[SOURCE DATA — start]

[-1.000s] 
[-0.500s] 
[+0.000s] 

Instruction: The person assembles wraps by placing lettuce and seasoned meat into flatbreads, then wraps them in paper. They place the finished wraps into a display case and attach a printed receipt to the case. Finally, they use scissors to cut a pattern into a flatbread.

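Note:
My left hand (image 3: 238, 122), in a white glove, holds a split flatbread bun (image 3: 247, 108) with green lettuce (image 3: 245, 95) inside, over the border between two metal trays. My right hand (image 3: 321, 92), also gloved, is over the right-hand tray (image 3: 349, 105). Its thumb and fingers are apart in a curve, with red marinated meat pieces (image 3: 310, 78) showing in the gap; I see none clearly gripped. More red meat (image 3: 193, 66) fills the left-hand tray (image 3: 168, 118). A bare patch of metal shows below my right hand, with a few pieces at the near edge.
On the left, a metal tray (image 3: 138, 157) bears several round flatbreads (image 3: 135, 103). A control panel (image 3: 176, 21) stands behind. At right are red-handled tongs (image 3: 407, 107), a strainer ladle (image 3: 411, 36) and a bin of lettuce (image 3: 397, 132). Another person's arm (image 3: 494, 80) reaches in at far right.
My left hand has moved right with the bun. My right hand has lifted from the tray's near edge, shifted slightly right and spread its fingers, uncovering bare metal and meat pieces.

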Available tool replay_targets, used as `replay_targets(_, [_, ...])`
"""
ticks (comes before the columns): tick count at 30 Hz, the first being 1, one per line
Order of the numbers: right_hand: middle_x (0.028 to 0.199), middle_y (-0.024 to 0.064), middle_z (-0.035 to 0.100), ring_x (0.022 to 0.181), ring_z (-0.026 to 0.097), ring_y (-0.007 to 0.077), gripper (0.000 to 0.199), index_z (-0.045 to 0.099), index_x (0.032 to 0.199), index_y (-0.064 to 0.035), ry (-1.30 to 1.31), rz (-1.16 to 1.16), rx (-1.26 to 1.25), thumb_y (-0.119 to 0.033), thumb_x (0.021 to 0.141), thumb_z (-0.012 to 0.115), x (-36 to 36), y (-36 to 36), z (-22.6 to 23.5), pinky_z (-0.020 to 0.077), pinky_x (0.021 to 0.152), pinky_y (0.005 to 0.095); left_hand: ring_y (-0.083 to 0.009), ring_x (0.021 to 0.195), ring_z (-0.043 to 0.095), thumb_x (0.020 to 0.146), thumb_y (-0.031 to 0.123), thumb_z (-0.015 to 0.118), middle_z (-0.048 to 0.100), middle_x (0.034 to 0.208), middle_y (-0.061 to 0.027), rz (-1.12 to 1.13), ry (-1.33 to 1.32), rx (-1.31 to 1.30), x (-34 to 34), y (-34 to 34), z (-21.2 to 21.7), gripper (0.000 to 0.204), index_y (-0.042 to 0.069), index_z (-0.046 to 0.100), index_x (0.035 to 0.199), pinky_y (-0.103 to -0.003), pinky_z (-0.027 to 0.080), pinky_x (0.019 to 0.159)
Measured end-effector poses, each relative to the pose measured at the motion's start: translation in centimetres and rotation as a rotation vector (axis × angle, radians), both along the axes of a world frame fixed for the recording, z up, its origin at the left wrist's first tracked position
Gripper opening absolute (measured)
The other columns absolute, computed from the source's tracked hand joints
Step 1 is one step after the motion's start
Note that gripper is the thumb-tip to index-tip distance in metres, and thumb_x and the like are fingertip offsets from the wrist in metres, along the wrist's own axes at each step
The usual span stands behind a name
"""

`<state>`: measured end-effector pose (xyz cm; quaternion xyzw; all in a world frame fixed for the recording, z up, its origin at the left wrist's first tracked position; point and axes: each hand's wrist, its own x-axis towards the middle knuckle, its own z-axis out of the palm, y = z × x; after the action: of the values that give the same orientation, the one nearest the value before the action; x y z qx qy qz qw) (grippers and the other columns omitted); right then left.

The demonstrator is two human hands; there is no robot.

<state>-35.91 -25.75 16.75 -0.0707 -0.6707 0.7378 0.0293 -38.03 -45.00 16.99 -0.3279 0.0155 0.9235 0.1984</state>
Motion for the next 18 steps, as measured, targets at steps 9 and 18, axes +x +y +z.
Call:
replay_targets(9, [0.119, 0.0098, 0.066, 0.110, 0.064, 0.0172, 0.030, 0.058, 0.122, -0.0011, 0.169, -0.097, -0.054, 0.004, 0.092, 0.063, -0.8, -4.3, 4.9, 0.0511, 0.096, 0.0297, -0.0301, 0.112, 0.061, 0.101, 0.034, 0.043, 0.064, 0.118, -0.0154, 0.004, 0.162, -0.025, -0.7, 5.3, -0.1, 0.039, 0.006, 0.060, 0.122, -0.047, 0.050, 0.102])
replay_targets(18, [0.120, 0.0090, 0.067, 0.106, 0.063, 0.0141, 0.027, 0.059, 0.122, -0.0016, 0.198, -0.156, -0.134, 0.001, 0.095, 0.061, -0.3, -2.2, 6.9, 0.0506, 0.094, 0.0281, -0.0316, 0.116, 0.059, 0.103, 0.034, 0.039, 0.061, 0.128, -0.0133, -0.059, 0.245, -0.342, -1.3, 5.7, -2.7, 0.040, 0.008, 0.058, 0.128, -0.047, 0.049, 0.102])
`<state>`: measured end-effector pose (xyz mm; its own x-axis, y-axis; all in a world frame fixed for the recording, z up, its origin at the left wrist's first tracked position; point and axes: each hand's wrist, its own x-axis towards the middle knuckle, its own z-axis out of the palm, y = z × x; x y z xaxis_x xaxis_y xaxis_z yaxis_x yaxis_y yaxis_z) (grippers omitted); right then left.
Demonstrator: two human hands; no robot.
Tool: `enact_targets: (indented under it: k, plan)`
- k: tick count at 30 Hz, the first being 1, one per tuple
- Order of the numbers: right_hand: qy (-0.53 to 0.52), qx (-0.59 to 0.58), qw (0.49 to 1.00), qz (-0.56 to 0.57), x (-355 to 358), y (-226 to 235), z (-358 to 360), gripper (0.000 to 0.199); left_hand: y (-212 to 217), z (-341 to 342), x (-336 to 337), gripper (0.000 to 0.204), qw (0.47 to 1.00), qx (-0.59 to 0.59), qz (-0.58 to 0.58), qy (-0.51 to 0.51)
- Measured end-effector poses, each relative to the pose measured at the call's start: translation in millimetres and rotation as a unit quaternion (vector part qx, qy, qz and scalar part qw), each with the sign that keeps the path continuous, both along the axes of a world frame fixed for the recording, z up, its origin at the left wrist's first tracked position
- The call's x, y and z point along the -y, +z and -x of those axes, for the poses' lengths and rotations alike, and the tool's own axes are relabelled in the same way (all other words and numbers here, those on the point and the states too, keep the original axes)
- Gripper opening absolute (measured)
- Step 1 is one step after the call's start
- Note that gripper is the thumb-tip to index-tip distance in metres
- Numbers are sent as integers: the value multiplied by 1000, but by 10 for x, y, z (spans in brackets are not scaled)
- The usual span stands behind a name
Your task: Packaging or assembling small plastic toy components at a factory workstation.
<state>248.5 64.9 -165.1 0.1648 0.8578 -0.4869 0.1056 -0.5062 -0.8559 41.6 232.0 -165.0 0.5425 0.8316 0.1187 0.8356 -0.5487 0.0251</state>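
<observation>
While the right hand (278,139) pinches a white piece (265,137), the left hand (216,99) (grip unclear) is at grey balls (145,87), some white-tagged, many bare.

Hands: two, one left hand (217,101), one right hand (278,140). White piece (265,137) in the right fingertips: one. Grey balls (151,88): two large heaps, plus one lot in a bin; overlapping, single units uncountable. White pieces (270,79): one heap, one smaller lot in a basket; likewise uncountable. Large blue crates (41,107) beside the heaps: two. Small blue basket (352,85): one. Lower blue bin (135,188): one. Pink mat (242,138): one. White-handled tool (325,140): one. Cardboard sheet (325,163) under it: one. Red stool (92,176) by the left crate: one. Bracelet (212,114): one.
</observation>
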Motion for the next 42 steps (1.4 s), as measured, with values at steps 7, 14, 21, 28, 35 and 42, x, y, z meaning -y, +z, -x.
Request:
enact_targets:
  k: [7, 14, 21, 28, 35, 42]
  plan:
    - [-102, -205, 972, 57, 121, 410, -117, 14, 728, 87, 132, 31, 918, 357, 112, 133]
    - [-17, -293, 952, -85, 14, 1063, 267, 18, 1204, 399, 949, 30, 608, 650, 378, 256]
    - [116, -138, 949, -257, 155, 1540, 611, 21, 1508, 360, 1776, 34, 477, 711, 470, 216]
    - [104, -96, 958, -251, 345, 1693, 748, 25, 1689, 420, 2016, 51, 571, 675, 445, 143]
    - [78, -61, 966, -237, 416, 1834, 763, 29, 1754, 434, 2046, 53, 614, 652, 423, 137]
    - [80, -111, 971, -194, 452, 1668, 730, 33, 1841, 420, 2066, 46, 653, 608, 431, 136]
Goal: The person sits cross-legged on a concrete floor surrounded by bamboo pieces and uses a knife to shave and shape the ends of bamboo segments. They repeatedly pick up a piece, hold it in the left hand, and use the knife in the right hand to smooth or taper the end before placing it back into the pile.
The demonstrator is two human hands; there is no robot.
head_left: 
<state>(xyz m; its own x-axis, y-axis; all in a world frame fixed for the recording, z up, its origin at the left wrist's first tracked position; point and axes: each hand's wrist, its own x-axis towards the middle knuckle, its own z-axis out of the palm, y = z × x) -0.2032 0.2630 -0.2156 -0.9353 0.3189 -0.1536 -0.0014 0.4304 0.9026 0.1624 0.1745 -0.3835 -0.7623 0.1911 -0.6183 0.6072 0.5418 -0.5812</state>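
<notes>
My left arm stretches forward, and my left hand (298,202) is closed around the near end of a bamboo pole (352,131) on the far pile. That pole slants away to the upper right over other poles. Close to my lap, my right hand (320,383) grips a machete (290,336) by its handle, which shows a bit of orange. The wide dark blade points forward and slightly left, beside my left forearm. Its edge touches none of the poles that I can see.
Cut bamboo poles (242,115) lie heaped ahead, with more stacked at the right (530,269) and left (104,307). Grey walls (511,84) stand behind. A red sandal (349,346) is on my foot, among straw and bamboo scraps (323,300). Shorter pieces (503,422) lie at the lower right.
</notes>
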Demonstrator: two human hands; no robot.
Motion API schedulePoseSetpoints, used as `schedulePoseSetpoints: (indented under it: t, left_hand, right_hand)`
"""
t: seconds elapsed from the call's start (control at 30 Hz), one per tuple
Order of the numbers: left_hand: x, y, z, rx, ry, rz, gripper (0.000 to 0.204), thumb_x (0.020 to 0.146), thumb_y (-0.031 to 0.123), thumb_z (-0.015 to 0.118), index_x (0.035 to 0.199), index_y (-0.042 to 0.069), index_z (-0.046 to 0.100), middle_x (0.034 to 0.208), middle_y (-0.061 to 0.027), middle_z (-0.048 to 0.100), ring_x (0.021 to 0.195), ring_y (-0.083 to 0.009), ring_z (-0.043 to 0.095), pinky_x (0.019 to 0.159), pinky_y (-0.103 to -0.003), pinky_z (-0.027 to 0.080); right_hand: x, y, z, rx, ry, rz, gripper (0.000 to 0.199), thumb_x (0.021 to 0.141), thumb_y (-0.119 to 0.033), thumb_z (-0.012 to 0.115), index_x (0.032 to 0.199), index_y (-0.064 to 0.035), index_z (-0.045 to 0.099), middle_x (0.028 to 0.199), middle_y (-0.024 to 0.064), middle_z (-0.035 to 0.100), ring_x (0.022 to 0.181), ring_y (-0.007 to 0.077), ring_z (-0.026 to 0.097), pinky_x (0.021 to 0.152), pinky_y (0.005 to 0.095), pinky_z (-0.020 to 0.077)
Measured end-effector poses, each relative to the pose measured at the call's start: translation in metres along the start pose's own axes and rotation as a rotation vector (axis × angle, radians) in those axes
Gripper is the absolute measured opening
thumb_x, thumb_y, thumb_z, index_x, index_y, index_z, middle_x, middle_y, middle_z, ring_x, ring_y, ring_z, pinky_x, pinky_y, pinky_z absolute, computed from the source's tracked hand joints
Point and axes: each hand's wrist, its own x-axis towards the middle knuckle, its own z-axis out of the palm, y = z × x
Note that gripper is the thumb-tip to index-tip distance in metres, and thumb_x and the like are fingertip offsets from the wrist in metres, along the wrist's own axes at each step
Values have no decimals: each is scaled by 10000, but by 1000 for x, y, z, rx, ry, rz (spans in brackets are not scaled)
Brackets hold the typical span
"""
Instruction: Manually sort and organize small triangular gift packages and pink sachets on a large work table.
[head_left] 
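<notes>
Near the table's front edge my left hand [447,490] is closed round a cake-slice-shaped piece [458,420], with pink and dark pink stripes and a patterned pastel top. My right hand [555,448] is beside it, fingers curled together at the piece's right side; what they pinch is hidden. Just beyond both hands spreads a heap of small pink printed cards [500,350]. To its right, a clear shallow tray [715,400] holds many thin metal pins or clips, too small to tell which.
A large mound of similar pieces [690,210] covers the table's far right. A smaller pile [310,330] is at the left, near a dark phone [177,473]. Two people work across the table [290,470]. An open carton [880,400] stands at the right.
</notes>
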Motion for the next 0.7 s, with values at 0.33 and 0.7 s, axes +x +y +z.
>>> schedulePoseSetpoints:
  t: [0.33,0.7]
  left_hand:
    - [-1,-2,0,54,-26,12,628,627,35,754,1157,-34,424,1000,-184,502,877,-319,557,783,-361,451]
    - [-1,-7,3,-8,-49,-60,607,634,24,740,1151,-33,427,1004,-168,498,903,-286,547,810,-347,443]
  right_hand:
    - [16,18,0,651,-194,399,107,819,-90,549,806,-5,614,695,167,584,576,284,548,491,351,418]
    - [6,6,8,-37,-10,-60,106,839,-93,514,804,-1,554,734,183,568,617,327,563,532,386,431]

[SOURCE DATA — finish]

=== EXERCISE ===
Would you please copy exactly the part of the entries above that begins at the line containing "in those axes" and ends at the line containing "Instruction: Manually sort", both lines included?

=== EXERCISE RESULT ===
Measured end-effector poses, each relative to the pose measured at the call's start: translation in metres along the start pose's own axes and rotation as a rotation vector (axis × angle, radians) in those axes
Gripper is the absolute measured opening
thumb_x, thumb_y, thumb_z, index_x, index_y, index_z, middle_x, middle_y, middle_z, ring_x, ring_y, ring_z, pinky_x, pinky_y, pinky_z absolute, computed from the source's tracked hand joints
Point and axes: each hand's wrist, its own x-axis towards the middle knuckle, its own z-axis out of the palm, y = z × x
Note that gripper is the thumb-tip to index-tip distance in metres, and thumb_x and the like are fingertip offsets from the wrist in metres, along the wrist's own axes at each step
Values have no decimals: each is scaled by 10000, but by 1000 for x, y, z, rx, ry, rz (spans in brackets are not scaled)
Brackets hold the typical span
"""
Instruction: Manually sort and organize small triangular gift packages and pink sachets on a large work table.

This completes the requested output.